Greenblatt has been awarded the Francis P. Garvan-John M. Olin Medal. She has focused her research on synthesizing new materials that have novel properties. Her colleagues describe her as "a leading solid-state chemist and scholar, teacher, science advocate and an outstanding role model." She considers mentoring students her most significant scientific achievement.

Born in Hungary, she arrived in the United States in the aftermath of the 1956 revolution against Stalinism. Greenblatt earned a B.S. from Brooklyn College in 1962 and a Ph.D. in inorganic chemistry from the Polytechnic Institute of Brooklyn. She joined the chemistry department at Rutgers in 1974 and for more than a decade she was the only female professor in the field. Her job was to build a solid-state program, which was not common at universities at that time.

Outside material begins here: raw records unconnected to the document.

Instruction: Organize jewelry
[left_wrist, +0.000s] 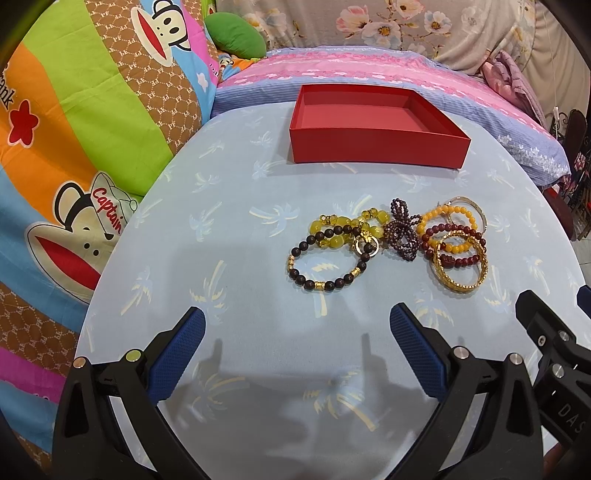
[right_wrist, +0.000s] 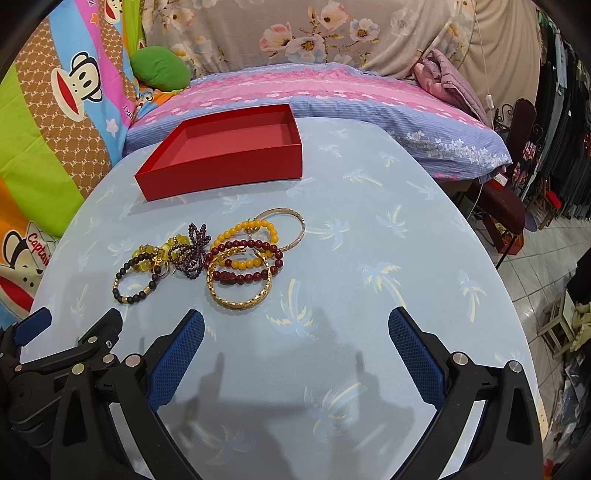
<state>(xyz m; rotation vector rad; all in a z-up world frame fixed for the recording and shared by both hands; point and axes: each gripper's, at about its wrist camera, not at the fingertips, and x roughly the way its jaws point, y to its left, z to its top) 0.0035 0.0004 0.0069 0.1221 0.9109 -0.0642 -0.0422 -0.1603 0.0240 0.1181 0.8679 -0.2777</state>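
Note:
A pile of bracelets lies mid-table: a dark bead bracelet with gold spacers (left_wrist: 325, 260) (right_wrist: 137, 276), yellow beads (left_wrist: 345, 225), a purple bead cluster (left_wrist: 400, 232) (right_wrist: 192, 251), dark red beads (right_wrist: 245, 264), orange beads (right_wrist: 245, 236), a gold bangle (left_wrist: 461, 264) (right_wrist: 240, 284) and a thin bangle (right_wrist: 291, 227). An empty red box (left_wrist: 376, 147) (right_wrist: 221, 170) sits behind them. My left gripper (left_wrist: 297, 325) is open and empty, just short of the pile. My right gripper (right_wrist: 295, 325) is open and empty, to the right of the pile.
The light blue palm-print table (left_wrist: 258, 295) (right_wrist: 369, 258) is round-edged. Colourful cartoon bedding (left_wrist: 74, 147) lies left, a pink-purple pillow (right_wrist: 332, 88) behind, and stools and clutter (right_wrist: 517, 206) stand off the right edge. The right gripper's body (left_wrist: 546, 332) shows in the left wrist view.

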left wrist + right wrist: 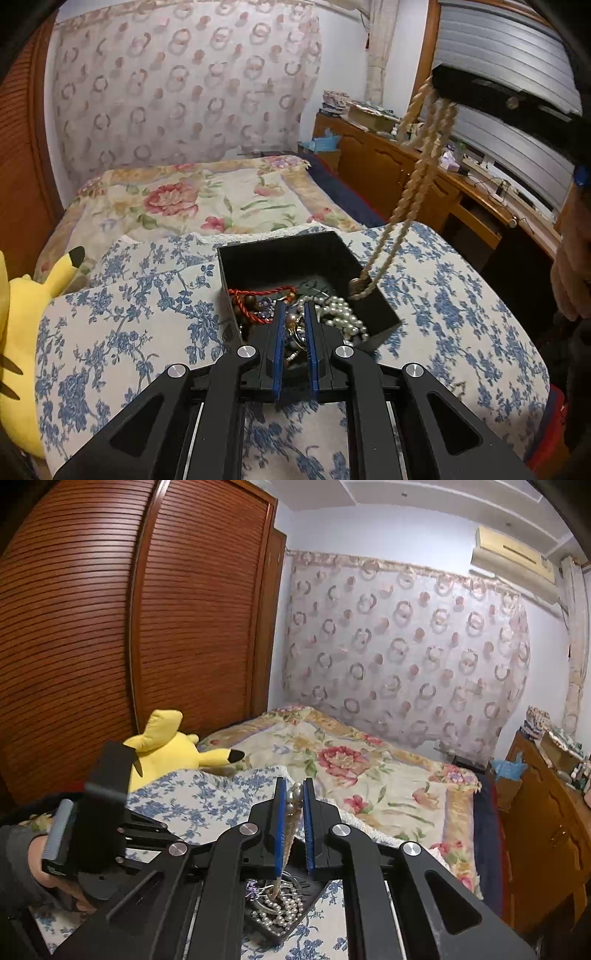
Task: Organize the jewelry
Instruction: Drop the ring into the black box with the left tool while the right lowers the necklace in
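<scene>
A black open box [380, 314] sits on a blue-floral cushion and holds tangled jewelry: a red cord [255, 299], white pearl strands [340, 314] and metal pieces. My left gripper [294, 306] hovers low over the box's near side, its jaws a narrow gap apart with nothing clearly held. My right gripper [294, 786] is shut on a twisted cream bead necklace [291, 823] and holds it high. The necklace [417, 177] hangs down with its clasp end [358, 286] in the box. The box [280, 904] shows below the right gripper.
A yellow plush toy [22, 325] lies left of the cushion [122, 325]. A floral bedspread [369, 768] lies behind. A wooden dresser [406, 166] with clutter stands at the right, a wooden wardrobe [110, 627] at the left.
</scene>
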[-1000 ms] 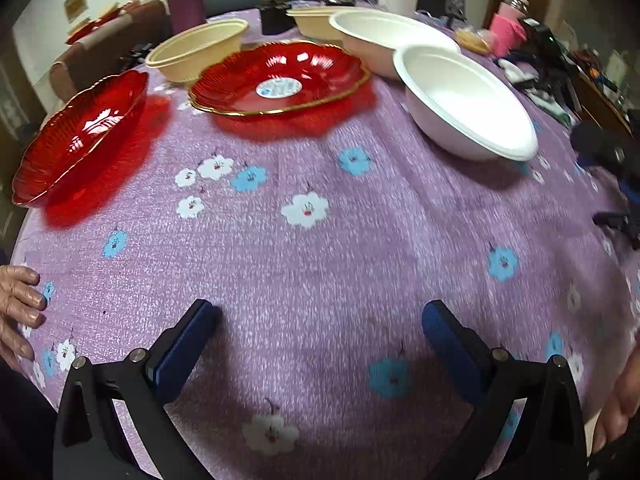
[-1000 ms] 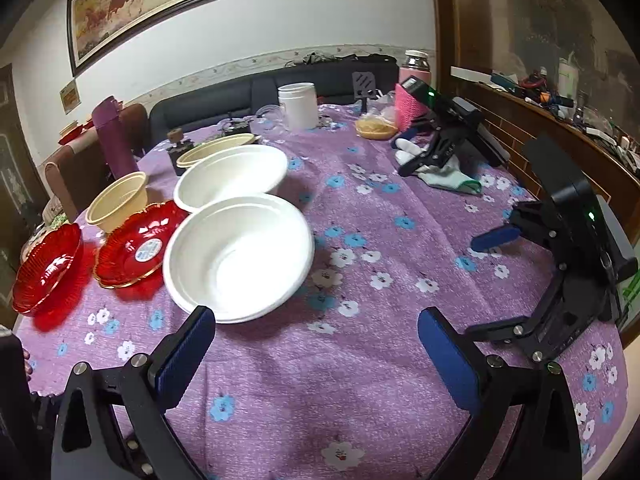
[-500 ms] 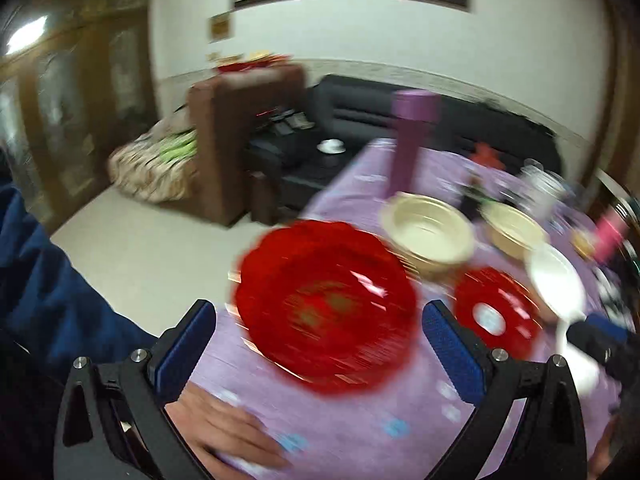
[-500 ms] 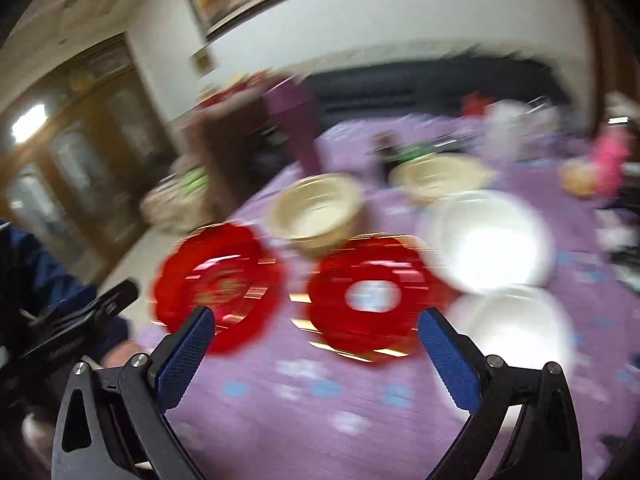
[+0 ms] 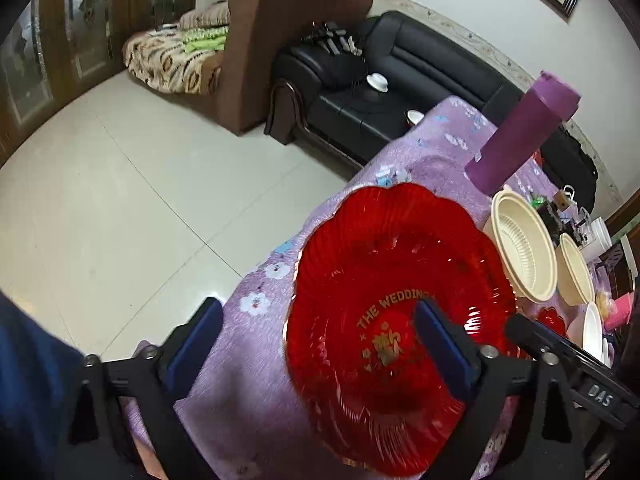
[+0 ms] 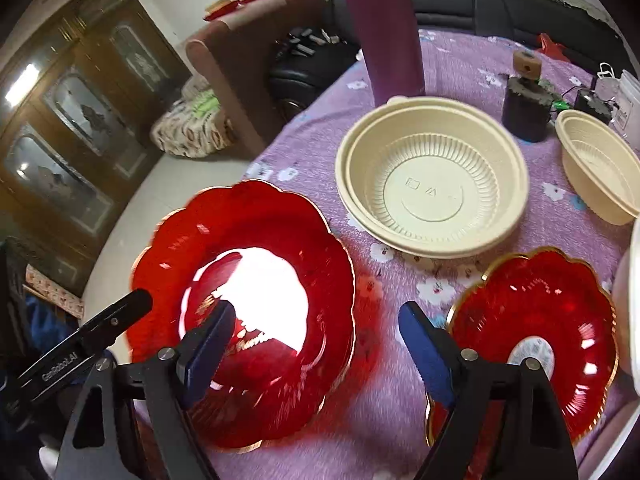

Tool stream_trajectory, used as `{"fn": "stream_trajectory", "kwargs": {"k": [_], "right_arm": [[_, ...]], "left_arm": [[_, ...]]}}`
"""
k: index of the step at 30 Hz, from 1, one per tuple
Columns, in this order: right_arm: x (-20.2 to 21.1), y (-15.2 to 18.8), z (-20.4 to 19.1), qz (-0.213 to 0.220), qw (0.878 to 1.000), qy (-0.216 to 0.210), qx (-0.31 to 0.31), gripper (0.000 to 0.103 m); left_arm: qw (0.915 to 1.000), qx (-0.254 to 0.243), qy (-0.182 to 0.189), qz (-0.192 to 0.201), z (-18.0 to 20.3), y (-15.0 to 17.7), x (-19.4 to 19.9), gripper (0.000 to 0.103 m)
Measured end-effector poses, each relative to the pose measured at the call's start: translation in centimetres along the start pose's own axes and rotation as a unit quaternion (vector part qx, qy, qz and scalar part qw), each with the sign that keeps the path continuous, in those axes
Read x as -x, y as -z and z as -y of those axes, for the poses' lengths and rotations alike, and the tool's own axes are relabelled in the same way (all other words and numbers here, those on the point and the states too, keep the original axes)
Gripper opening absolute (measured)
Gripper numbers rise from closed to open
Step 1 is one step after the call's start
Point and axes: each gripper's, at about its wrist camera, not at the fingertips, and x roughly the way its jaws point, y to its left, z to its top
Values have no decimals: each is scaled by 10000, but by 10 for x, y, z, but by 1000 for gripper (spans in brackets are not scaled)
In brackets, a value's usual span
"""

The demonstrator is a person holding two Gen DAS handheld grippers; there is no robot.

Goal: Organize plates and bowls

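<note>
Since the earlier frames both grippers have swung from the middle of the tabletop (image 6: pixel 472 60) to the red plate at its edge (image 5: pixel 396 320), and both pairs of jaws have just been closing in a little. The left gripper (image 5: pixel 320 344) stands with jaws wide, one blue pad over the cloth outside the plate's rim and the other over its gold lettering; whether either pad touches the plate is hard to tell. The right gripper (image 6: pixel 316 348) is likewise wide: one pad lies over this plate and the other over the cloth between it and the second red plate (image 6: pixel 536 340); contact cannot be made out here either.

Glare whitens the centre of the near plate in the right wrist view and blurs its lettering. The second plate, beside the first, carries a round sticker, partly hidden by the gripper's frame. A white bowl (image 6: pixel 632 304) beyond it is cut off by the picture's edge.

Behind the red plate stands a cream ribbed bowl (image 6: pixel 432 176), which looks like two nested, nothing inside; farther off is another cream bowl (image 6: pixel 600 164), also empty. A purple flask (image 6: pixel 386 24) rises behind the ribbed bowl, with a dark corked jar (image 6: pixel 526 96) alongside. Past the tabletop's edge are a black sofa (image 5: pixel 400 76) and a brown armchair (image 5: pixel 264 48).
</note>
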Motion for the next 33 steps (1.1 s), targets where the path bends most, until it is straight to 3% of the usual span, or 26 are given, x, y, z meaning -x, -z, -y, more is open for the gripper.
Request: {"fn": "stream_trajectory", "kwargs": {"k": [1, 3, 5, 8, 11, 17, 22, 27, 31, 33], "right_arm": [[-8, -3, 0, -74, 10000, 28, -16, 81], [-16, -7, 3, -208, 9998, 50, -59, 71], [-26, -9, 2, -340, 9994, -6, -66, 49], [-27, -9, 3, -294, 9995, 145, -12, 37], [-13, -5, 10, -238, 9997, 11, -61, 27], [24, 26, -5, 78, 9993, 109, 338, 27], [39, 63, -8, 146, 9991, 43, 400, 27], [39, 92, -6, 136, 9990, 135, 416, 27], [27, 93, 0, 37, 9995, 153, 275, 28], [35, 97, 2, 29, 9997, 40, 226, 31]], "left_arm": [[10000, -11, 5, -73, 0, -1, -5, 82], [9994, -43, 85, -340, 4, -3, -22, 51], [9986, -172, -77, -488, 11, 1, -28, 48], [9991, -209, -144, -345, 13, 2, -22, 48], [9997, -160, -70, -156, 10, 6, -2, 48], [9989, -351, -224, 236, 15, 30, 35, 48], [9987, -329, -215, 314, 5, 63, 51, 48], [9987, -340, -344, 171, 2, 79, 39, 48], [9969, -429, -649, 74, 2, 82, 28, 48], [9976, -362, -567, 151, -1, 85, 37, 50]]}}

Today that program is recognized worldwide for its excellence and diversity, her colleagues say. Several years after joining Rutgers, she spent a sabbatical year at Bell Labs.

Greenblatt has more than 350 publications in materials chemistry.

Jacobs has won the ACS Award for Encouraging women into Careers in the Chemical Sciences. In 1969 she joined the weekly newsmagazine Chemical & Engineering News and was the only woman on the staff. "I quickly recognized there was a problem," she says. It didn't take her long to look into the issue. Within a year she wrote the magazine's first major story describing in depth the challenges women chemists faced in advancing. Jacobs immediately began encouraging young women to pursue chemistry careers and her strong dedication to mentoring continues today.

Born in Washington, D.C., Jacobs earned a B.S. in chemistry at George Washington University and completed a year of graduate work in organic chemistry at the University of Maryland. She left C&EN after three years for stints at the National Institute of Allergy and Infectious Diseases, National Institutes of Standards and Technology, and the Smithsonian Institution, where she started as the chief science writer and then became director of the Office of Public Affairs. She returned to C&EN as managing editor in 1993 and became editor-in-chief in 1995.

Among her honors are the New York Academy of Sciences Women's History Month Award (2002), the Ruth Evelyn Sanders Distinguished Lectureship of Texas Christian University (2001), and more than three dozen writing awards.